Dadurch ergeben sich drei unterschiedliche Betriebsmodi: ein E-Modus für reine Stromfahrt bis maximal zwei Kilometer, ein Hybrid-Modus (in dem der Benziner die Lithium-Ionen-Batterie lädt) und ein Engine-Drive-Modus (bei ca. 80 bis 100 km/h, bei dem eine Überbrückungskupplung geschlossen wird und der Benziner allein antreibt, der E-Motor leistet nur Boost-Hilfe). Welcher Modus wann der beste und effizienteste ist, das entscheidet das iMMD-System (Intelligent Multi-Mode Drive) selbstständig und unauffällig.

Unser erster Fahreindruck bestätigt das: Das System kümmert sich bestens um die Fahrmodi und man genießt die Stille im Hybrid-Honda. Der ist ein komfortabler und leiser Gleiter, bei Volllast wirkt der knapp 1,7-Tonnen-SUV aber etwas gefordert, selbst im Sport-Modus. Dann wird er auch deutlich hörbar. Laut Papier soll der Hybrid-CR-V 180 km/h schnell sein, den Sprint von Null auf Tempo 100 soll er in rund neun Sekunden schaffen. Unterm Strich soll die Hybrid-Technik 20 bis 30 Prozent Einsparpotenzial im Vergleich zu einem herkömmlichen Antrieb bringen. Honda verspricht beim Hybrid-CR-V einen Schnittverbrauch von 5,3 bzw. 5,5 Liter für die 4WD-Variante (120 bzw. 126 g CO2/km). Bei ersten Testfahrten in Spanien arbeitete sich unsere Verbrauchsanzeige nach knapp zwei Stunden Fahrt mit einem Mix aus städtischem Umland und etwas Autobahn bis auf 6,1 Liter herunter, Tendenz fallend. Bei Bleifuß auf der Autobahn können es rasch deutlich mehr werden.

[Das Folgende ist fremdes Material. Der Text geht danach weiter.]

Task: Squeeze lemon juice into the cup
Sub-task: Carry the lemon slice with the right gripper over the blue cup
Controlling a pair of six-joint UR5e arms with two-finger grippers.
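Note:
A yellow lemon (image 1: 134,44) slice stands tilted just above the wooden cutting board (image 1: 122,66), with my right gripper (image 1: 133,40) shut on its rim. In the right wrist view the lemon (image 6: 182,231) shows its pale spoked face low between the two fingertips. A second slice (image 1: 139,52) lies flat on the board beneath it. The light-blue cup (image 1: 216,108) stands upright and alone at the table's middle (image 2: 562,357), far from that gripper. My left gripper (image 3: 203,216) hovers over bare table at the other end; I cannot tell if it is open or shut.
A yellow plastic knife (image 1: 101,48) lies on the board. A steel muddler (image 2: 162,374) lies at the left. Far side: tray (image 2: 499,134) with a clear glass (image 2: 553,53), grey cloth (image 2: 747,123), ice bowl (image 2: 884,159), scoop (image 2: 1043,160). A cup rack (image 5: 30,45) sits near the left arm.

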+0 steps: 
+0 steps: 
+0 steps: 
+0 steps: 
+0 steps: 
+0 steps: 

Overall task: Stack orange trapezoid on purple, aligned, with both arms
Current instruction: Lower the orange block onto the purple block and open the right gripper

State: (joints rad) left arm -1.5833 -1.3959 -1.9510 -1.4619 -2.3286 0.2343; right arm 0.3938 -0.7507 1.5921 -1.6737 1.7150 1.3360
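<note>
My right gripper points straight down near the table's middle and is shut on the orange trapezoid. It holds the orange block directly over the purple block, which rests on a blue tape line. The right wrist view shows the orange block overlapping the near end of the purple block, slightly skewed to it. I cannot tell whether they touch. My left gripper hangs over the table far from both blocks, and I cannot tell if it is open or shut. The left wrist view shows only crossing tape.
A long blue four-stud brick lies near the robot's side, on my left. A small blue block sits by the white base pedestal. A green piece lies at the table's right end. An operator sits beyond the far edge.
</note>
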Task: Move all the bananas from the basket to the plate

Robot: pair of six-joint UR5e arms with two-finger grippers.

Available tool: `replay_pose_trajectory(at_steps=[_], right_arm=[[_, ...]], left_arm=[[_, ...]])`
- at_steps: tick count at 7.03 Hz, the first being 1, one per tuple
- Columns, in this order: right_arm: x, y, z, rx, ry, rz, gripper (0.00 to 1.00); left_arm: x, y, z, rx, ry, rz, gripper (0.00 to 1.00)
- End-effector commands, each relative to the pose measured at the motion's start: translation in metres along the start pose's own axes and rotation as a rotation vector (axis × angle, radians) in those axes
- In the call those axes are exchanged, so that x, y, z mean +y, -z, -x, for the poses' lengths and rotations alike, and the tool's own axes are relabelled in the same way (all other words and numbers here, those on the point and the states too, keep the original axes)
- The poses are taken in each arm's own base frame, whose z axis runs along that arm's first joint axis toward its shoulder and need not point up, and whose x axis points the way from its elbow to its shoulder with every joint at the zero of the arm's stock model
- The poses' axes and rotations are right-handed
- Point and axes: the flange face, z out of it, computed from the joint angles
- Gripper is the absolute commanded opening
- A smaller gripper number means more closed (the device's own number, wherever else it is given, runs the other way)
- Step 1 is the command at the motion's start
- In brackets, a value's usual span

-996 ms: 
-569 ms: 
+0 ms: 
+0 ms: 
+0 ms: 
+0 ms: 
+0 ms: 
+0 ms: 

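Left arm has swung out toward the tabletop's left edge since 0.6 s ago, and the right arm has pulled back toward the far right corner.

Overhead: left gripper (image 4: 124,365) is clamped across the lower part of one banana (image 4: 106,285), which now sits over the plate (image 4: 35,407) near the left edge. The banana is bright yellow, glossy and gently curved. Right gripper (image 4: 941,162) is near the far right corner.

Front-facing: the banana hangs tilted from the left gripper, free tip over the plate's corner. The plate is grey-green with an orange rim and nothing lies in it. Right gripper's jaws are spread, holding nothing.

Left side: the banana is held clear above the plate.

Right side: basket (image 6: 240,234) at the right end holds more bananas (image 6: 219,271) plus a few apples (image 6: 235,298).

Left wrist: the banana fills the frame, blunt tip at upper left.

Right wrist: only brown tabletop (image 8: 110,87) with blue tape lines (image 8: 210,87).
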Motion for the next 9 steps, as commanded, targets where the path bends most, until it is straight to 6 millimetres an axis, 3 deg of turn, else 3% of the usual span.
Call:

Im Vergleich zum „normalen“ CR-V muss sich die Hybrid-Version mit 497 Liter Kofferraumvolumen (statt 561 Liter) begnügen, maximal sind es bis zu 1064 Liter. Geräumig ist der 4,60 m lange SUV aber dennoch. Und noch etwas ist speziell: Der Hybrid-CR-V kommt ohne Schaltstock aus, die Fahrstufen D, N, R und P werden per Tasten eingelegt.
Und noch ein Hinweis für Baumarkt-Fahrer: Der Hybrid-Honda darf bis zu 750 kg (gebremst) an den Haken nehmen.

Marktstart des Honda CR-V Hybrid ist Ende Jänner, die Preise beginnen bei E 34.990,- (2WD) bzw. E 41.490,- (4WD), vier Ausstattungslinien „Comfort“, „Elegance“, „Lifestyle“ sowie „Executive“ stehen dabei zur Wahl.